I apologize for the topic matter of this post and I apologize for the graphic details I shared. I sincerely hope none were too offended. But I return to the concept of Dharma, or at least my concept (misguided?) of Dharma.
A fact simply is.
How do we separate ourselves from our subjective thoughts, opinions, feelings, and emotional attachment or interpretations of things? Are we even aware of our interpretations?
If nothing else, this experience taught me that our perceptions are illusions. Or if not illusions, then projections at least.

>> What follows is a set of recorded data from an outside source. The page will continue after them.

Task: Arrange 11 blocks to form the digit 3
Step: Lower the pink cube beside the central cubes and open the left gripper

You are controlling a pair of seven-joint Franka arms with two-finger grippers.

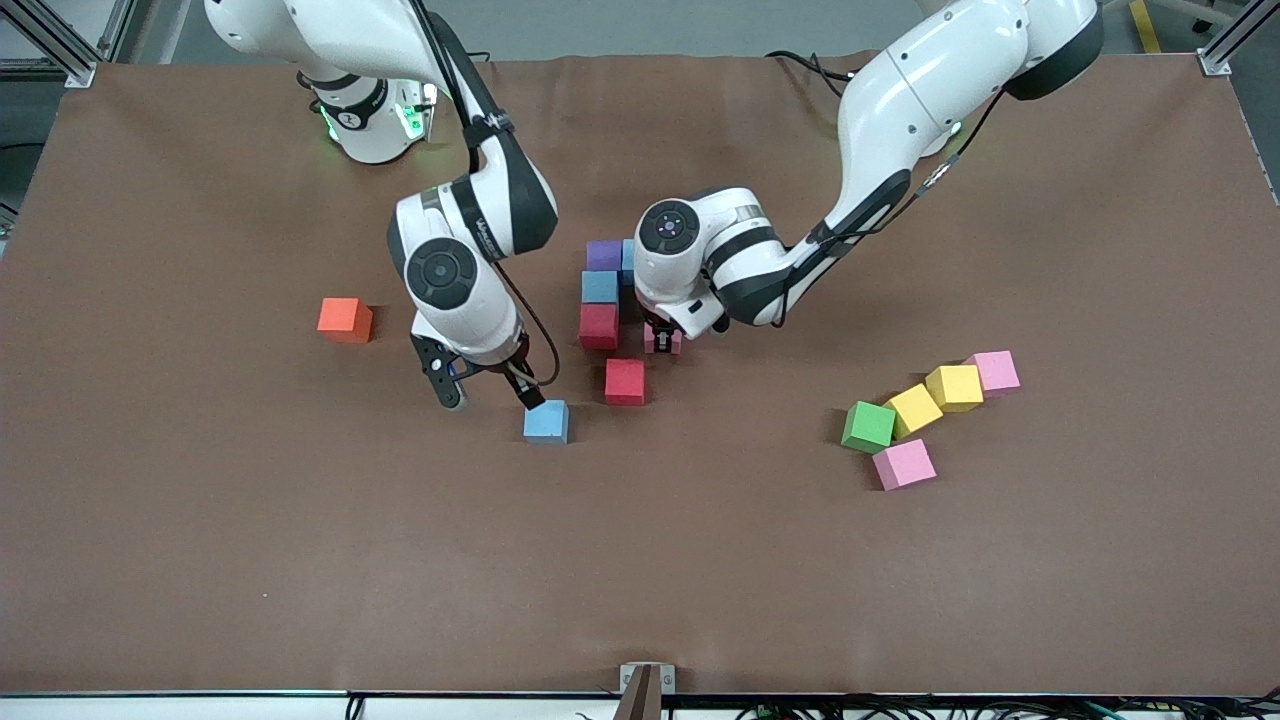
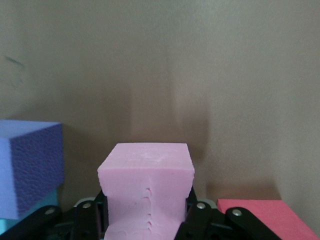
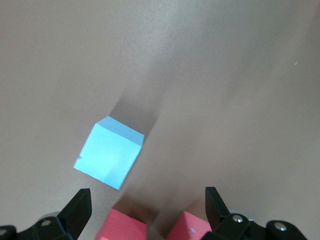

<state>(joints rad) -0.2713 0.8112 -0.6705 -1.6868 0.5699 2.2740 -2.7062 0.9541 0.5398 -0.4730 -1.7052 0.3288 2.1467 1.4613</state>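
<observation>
While the left gripper [image 1: 663,338] squeezes a pink block [image 2: 146,187], the right gripper [image 1: 490,390] waits wide open.
Mid-frame, red block [image 1: 625,381] sits lower than both.

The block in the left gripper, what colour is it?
Pink block, squeezed in the left gripper; clearest in the left wrist view.

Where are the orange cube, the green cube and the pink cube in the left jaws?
orange cube [image 1: 345,319], front view, on its top face.
green cube [image 1: 868,426], front view, on its top face.
pink cube [image 2: 145,186], left wrist view, on the face toward the camera, between the shut jaws.
</observation>
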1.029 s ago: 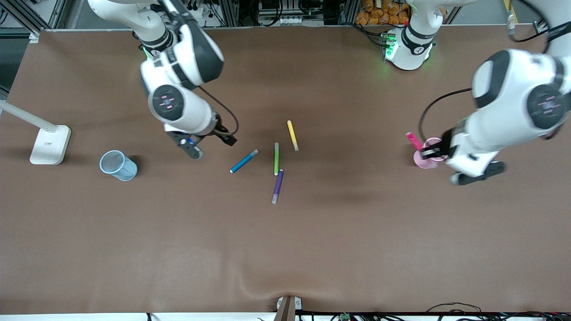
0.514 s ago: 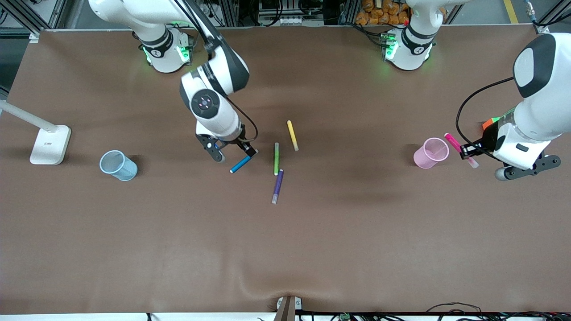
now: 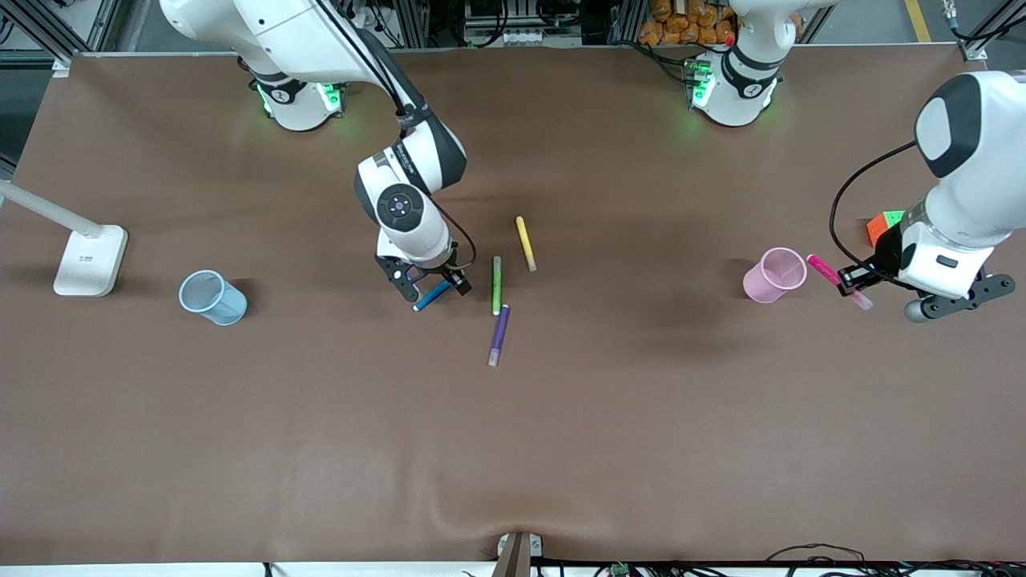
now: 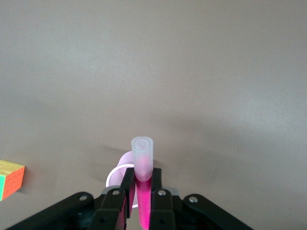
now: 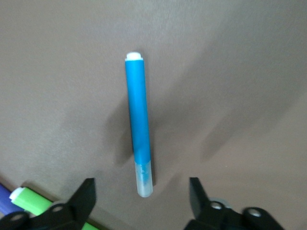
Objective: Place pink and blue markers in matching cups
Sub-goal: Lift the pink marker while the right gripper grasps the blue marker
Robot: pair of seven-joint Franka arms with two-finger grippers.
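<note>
Front view shows you the blue marker (image 3: 431, 296) lying on the brown mat (image 3: 561, 441), right gripper (image 3: 426, 282) spread over it. Your left gripper (image 3: 851, 282) clamps the pink marker (image 3: 824, 268) just beside the pink cup (image 3: 774, 275); the blue cup (image 3: 212, 296) stands near the lamp base (image 3: 90, 260).

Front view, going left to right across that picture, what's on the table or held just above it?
Lamp base → blue cup → blue marker, under the right gripper → green pen → yellow pen → pink cup → pink marker, held in the left gripper → colour cube.
</note>
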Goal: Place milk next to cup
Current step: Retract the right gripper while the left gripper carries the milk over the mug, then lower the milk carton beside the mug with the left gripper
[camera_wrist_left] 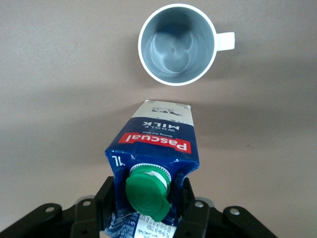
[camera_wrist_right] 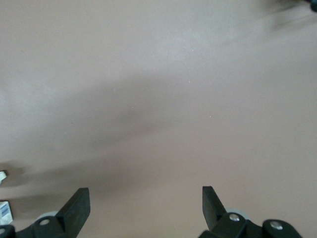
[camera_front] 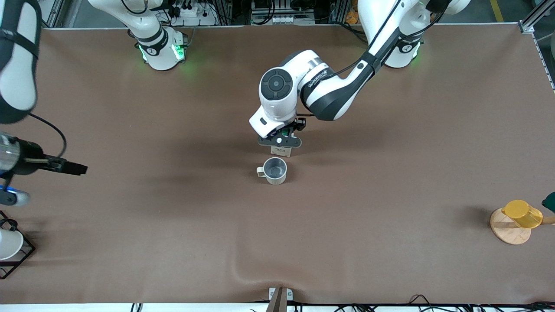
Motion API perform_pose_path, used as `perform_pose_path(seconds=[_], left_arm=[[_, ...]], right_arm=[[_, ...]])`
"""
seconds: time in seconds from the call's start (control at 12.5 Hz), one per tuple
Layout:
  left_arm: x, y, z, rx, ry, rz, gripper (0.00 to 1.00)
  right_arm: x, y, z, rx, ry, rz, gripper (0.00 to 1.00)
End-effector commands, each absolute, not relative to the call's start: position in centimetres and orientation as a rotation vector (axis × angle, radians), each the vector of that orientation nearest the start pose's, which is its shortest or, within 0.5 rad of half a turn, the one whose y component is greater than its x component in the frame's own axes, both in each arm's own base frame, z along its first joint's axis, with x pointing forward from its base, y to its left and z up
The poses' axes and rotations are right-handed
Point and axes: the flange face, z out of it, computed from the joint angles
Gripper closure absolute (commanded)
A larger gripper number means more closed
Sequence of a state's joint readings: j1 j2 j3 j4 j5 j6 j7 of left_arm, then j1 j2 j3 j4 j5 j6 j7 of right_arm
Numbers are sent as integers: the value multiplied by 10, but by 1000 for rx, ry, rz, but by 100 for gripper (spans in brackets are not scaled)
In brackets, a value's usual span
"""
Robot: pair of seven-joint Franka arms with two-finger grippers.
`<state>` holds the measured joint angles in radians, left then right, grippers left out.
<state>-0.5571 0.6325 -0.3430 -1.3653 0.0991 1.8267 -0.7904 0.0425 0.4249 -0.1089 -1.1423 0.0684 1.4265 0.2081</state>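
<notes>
left gripper (camera_front: 280, 141) clamped on the milk (camera_wrist_left: 154, 144) at its dark blue top, fingers (camera_wrist_left: 108, 196) pressed against both sides by the green cap (camera_wrist_left: 147, 190). milk carton upright at mid-table, just beside the cup (camera_front: 274, 170), a narrow gap between them, farther from the front camera than the cup. cup upright on the brown table (camera_front: 390, 195), handle (camera_front: 260, 172) toward the right arm's end. right gripper (camera_wrist_right: 144, 203) spread wide, holding nothing, waiting over bare table at its own end.
</notes>
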Motion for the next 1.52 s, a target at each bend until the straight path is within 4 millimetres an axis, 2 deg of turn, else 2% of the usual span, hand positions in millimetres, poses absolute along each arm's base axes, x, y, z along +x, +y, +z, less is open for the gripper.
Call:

One individual described the mind like a pool of water. All our subjective thoughts, emotions, interpretations, and feelings are like dirt in the water. The dirt never actually touches the clear nature of the water. By quieting the mind (meditation?) what we are doing is allowing the dirt to settle by not stirring it up. Little by little the water becomes clearer showing its true nature.
Now your thoughts can no longer move you one way or the other. To remain in this state continuously, settle all the sediment in your mind. If you do not stir the water, it is clear; and if you leave your mind alone it is blissful.
Maybe pouring a cup of loose leaf green tea holds some insight. When the boiling water is first poured in, the cup is a chaotic swirling mess of leaves and stems. Only when the water comes to rest does all the bits and pieces settle to the bottom of the cup and the water is stilled.

I can't say this experience necessarily settled the waters of my mind.
But it has taught me a lesson and made me unequivocally aware of how potentially fleeting my thoughts, feelings, and opinions must be.